* [WHAT TO PRODUCE]:
The answer should contain each record below, repeated exactly.

Items from a data source:

########

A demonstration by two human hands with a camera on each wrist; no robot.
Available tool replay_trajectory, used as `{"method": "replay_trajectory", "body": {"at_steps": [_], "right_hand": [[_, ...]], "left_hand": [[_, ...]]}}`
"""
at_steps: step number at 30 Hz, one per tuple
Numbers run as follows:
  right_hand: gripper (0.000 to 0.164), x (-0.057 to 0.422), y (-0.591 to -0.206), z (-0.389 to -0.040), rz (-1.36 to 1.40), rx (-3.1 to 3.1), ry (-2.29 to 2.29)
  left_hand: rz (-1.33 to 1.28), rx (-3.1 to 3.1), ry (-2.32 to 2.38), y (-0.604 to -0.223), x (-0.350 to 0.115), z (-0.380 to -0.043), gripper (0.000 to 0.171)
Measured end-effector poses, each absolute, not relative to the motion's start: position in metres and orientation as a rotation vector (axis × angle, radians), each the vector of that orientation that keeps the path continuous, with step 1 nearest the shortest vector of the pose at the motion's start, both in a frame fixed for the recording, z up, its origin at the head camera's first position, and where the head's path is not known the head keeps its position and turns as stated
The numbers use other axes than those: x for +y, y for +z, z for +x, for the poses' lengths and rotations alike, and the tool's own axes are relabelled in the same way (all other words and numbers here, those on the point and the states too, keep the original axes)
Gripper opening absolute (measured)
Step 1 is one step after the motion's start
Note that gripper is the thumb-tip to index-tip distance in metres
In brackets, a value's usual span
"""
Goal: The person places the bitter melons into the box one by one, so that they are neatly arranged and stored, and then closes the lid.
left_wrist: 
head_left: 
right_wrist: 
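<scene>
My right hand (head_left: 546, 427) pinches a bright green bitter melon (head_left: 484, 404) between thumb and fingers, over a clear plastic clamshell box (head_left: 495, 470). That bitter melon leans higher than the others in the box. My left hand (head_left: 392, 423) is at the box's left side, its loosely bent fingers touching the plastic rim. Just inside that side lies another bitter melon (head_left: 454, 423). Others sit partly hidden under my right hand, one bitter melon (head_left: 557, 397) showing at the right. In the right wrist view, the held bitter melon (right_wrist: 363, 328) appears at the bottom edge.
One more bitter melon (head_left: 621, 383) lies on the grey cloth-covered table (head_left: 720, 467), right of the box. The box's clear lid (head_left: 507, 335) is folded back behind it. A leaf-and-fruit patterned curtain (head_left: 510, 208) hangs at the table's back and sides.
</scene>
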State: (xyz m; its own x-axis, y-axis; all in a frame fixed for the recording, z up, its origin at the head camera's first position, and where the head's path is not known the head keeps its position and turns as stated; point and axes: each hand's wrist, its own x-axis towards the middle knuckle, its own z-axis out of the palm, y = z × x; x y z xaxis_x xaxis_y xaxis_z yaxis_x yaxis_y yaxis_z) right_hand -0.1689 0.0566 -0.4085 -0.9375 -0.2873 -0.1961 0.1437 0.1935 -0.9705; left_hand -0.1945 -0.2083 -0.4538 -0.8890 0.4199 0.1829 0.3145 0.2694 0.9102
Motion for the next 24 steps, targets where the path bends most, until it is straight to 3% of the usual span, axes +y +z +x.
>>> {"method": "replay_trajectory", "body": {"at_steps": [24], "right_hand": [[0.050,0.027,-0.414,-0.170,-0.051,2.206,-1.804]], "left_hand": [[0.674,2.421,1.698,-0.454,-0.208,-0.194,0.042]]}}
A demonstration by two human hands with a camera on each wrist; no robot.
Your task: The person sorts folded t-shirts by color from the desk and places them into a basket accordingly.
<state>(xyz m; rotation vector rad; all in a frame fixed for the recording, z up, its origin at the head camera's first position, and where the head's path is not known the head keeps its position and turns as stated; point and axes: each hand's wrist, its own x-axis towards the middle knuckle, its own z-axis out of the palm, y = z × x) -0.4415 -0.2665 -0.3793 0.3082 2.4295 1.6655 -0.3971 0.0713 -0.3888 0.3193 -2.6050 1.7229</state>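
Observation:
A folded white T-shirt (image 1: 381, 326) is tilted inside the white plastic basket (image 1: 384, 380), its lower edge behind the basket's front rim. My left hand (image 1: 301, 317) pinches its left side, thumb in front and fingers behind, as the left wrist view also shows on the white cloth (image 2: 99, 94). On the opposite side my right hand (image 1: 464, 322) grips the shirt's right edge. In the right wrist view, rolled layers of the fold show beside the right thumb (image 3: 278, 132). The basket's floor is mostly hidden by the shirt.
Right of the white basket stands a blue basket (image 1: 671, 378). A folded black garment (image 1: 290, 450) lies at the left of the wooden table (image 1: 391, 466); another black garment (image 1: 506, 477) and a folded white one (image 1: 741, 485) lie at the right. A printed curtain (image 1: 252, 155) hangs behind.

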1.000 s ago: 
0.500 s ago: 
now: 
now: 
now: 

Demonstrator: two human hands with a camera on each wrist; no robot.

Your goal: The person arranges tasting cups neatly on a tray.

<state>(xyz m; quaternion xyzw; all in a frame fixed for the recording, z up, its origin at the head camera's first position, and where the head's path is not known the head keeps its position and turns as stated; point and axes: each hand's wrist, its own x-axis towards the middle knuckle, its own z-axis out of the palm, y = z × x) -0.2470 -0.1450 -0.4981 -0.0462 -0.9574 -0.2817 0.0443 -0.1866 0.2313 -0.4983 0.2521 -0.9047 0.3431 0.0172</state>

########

* [OUTPUT FOR THIS TASK]:
A demonstration by two human hands with a camera on each wrist; no robot.
Available tool replay_trajectory, used as `{"method": "replay_trajectory", "body": {"at_steps": [_], "right_hand": [[_, ...]], "left_hand": [[_, ...]]}}`
"""
at_steps: step number at 30 Hz, one per tuple
Numbers run as follows:
  right_hand: gripper (0.000 to 0.164), x (-0.057 to 0.422), y (-0.591 to -0.206), z (-0.389 to -0.040), rz (-1.36 to 1.40), rx (-3.1 to 3.1), ry (-2.29 to 2.29)
  left_hand: rz (-1.33 to 1.28), rx (-3.1 to 3.1), ry (-2.32 to 2.38), y (-0.604 to -0.223), x (-0.350 to 0.115), z (-0.380 to -0.043), gripper (0.000 to 0.171)
Measured end-effector poses, each absolute, not relative to the motion's start: position in metres and orientation as a rotation vector (axis × angle, radians), each the vector of that orientation that keeps the path continuous, with step 1 nearest the shortest vector of the pose at the motion's start, both in a frame fixed for the recording, z up, its origin at the head camera's first position, and where the head's path is not known the head keeps its position and turns as stated
The numbers use other axes than those: x for +y, y for +z, z for +x, for the poses' lengths and rotations alike, and the tool's own axes are relabelled in the same way (all other words and numbers here, those on the point and the states too, keep the original axes)
Gripper opening absolute (measured)
Step 1 is one step after the motion's start
Note that gripper is the thumb-tip to index-tip distance in metres
In brackets, a value's usual span
"""
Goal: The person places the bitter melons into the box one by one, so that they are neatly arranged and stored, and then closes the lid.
left_wrist: 
head_left: 
right_wrist: 
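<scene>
My right hand (head_left: 546, 427) pinches a bright green bitter melon (head_left: 484, 404) between thumb and fingers, over a clear plastic clamshell box (head_left: 495, 470). That bitter melon leans higher than the others in the box. My left hand (head_left: 392, 423) is at the box's left side, its loosely bent fingers touching the plastic rim. Just inside that side lies another bitter melon (head_left: 454, 423). Others sit partly hidden under my right hand, one bitter melon (head_left: 557, 397) showing at the right. In the right wrist view, the held bitter melon (right_wrist: 363, 328) appears at the bottom edge.
One more bitter melon (head_left: 621, 383) lies on the grey cloth-covered table (head_left: 720, 467), right of the box. The box's clear lid (head_left: 507, 335) is folded back behind it. A leaf-and-fruit patterned curtain (head_left: 510, 208) hangs at the table's back and sides.
</scene>
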State: (xyz m; its own x-axis, y-axis; all in a frame fixed for the recording, z up, its origin at the head camera's first position, and where the head's path is not known the head keeps its position and turns as stated; point and axes: each hand's wrist, its own x-axis towards the middle knuckle, its own z-axis out of the palm, y = z × x; x y z xaxis_x xaxis_y xaxis_z yaxis_x yaxis_y yaxis_z) right_hand -0.1689 0.0566 -0.4085 -0.9375 -0.2873 -0.1961 0.1437 0.1935 -0.9705; left_hand -0.1945 -0.2083 -0.4538 -0.8890 0.4199 0.1829 0.3145 0.2694 0.9102
Motion for the next 24 steps, targets where the path bends most, until it is straight to 3% of the usual span, axes +y +z +x.
>>> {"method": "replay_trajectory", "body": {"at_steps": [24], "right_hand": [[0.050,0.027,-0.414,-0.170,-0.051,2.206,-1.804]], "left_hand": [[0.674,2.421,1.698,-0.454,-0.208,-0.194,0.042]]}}
A demonstration by two human hands with a camera on each wrist; no robot.
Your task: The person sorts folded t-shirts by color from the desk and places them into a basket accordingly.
<state>(xyz m; rotation vector rad; all in a frame fixed for the recording, z up, its origin at the head camera's first position, and where the head's path is not known the head keeps its position and turns as stated; point and axes: each hand's wrist, its own x-axis towards the middle knuckle, its own z-axis out of the palm, y = z × x) -0.4415 -0.2665 -0.3793 0.3082 2.4295 1.6655 -0.3971 0.0713 -0.3888 0.3193 -2.6050 1.7229</state>
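Observation:
A folded white T-shirt (image 1: 381, 326) is tilted inside the white plastic basket (image 1: 384, 380), its lower edge behind the basket's front rim. My left hand (image 1: 301, 317) pinches its left side, thumb in front and fingers behind, as the left wrist view also shows on the white cloth (image 2: 99, 94). On the opposite side my right hand (image 1: 464, 322) grips the shirt's right edge. In the right wrist view, rolled layers of the fold show beside the right thumb (image 3: 278, 132). The basket's floor is mostly hidden by the shirt.
Right of the white basket stands a blue basket (image 1: 671, 378). A folded black garment (image 1: 290, 450) lies at the left of the wooden table (image 1: 391, 466); another black garment (image 1: 506, 477) and a folded white one (image 1: 741, 485) lie at the right. A printed curtain (image 1: 252, 155) hangs behind.
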
1.000 s ago: 
0.500 s ago: 
now: 
now: 
now: 

Demonstrator: two human hands with a camera on each wrist; no robot.

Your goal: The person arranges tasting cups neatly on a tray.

<state>(xyz m; quaternion xyzw; all in a frame fixed for the recording, z up, its origin at the head camera's first position, and where the head's path is not known the head keeps its position and turns as stated; point and axes: each hand's wrist, its own x-axis towards the middle knuckle, its own z-axis out of the palm, y = z × x) -0.2470 -0.1450 -0.4981 -0.0462 -0.9574 -0.2817 0.0443 -0.1866 0.2313 -0.4983 0.2521 -0.9047 0.3431 0.0172</state>

This concludes the response to the exercise.